• [What you need to do] Write out exactly the lines below that run from the one containing "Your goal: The" through the one containing "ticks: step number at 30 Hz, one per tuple", both included, with no other lines.

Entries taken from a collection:
+ + + + + + +
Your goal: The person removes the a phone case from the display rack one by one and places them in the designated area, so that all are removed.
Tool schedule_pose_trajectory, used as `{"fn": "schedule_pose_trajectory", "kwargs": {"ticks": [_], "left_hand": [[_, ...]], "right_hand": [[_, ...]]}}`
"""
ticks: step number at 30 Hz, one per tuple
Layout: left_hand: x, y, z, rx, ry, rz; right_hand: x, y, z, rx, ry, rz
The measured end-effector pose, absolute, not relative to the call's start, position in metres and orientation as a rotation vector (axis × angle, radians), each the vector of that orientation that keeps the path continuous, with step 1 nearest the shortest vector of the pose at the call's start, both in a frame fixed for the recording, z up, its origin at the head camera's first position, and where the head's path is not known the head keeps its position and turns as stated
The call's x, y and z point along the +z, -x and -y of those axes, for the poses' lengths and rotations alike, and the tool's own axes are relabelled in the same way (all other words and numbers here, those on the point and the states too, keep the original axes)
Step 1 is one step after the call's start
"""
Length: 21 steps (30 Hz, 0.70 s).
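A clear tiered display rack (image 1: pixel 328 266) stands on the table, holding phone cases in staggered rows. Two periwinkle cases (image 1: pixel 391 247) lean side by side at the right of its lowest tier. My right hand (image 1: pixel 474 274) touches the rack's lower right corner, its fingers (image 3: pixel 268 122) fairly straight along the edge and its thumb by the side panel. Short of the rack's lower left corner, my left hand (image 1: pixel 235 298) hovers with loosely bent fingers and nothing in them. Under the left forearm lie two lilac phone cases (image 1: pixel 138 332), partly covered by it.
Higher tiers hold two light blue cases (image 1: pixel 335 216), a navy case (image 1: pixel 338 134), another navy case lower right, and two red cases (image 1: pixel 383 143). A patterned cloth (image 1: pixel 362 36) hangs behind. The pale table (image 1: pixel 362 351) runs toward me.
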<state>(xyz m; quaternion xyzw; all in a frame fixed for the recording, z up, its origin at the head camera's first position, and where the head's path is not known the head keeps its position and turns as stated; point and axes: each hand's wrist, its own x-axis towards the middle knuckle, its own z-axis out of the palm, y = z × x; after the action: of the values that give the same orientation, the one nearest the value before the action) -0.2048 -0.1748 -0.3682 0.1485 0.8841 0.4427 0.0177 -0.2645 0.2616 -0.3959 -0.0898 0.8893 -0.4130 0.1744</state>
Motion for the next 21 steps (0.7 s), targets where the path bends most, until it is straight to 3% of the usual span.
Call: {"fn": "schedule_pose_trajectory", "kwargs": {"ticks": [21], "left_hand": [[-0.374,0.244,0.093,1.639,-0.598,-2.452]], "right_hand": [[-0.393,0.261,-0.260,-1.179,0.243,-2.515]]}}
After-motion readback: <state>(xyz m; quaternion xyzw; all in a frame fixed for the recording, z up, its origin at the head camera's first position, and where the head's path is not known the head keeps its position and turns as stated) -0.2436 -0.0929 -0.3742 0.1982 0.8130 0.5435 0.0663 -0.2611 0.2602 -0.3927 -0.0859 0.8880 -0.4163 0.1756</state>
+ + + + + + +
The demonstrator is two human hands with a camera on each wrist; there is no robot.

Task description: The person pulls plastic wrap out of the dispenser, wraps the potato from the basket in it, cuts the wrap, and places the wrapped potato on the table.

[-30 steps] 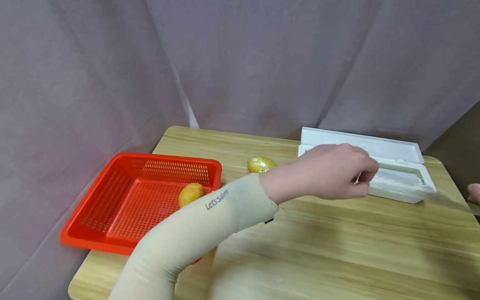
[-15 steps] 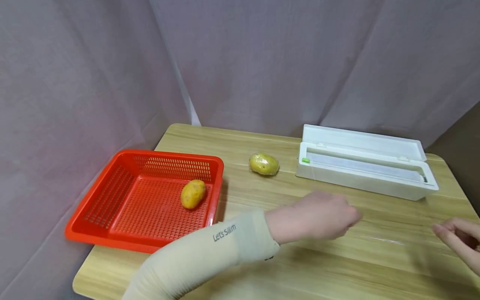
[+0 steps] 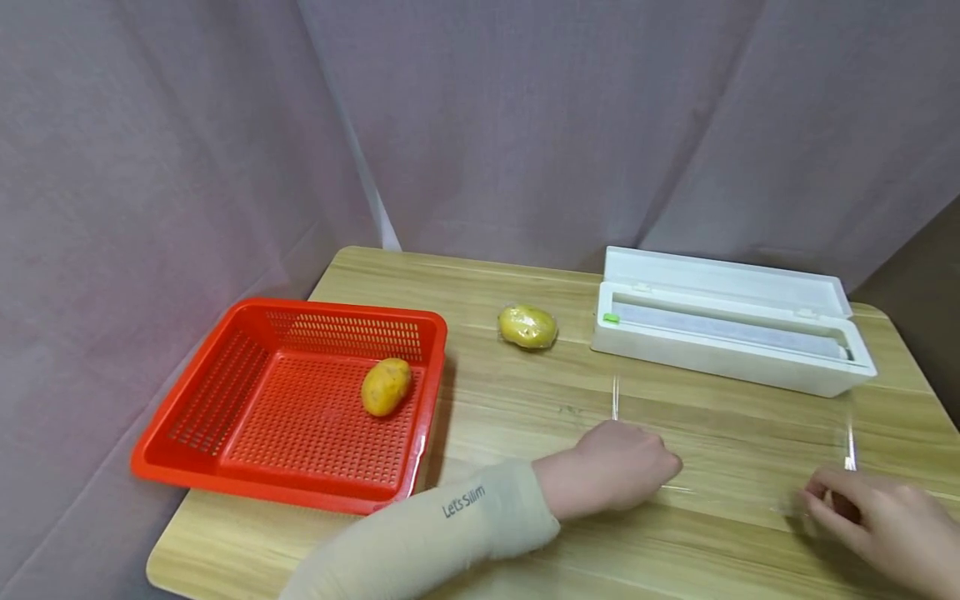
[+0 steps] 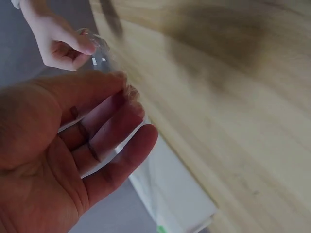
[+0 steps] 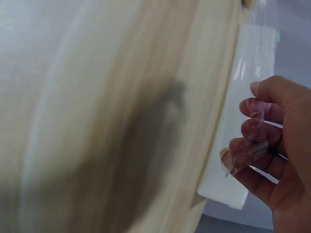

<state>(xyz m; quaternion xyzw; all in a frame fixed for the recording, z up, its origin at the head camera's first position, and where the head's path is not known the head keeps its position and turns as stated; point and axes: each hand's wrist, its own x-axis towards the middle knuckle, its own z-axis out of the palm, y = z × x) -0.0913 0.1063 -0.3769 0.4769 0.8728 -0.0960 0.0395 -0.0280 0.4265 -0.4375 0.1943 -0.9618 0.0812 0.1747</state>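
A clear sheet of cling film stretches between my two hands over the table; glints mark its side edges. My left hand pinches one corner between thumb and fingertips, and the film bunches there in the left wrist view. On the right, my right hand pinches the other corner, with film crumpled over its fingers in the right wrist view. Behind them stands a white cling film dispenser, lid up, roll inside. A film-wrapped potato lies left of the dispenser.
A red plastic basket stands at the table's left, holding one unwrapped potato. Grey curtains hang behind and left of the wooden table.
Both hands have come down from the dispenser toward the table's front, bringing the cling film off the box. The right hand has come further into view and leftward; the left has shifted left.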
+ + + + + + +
• [Task result]
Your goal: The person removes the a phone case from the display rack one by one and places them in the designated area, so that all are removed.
Tool schedule_pose_trajectory, used as `{"fn": "schedule_pose_trajectory", "kwargs": {"ticks": [_], "left_hand": [[_, ...]], "right_hand": [[_, ...]]}}`
"""
ticks: step number at 30 Hz, one per tuple

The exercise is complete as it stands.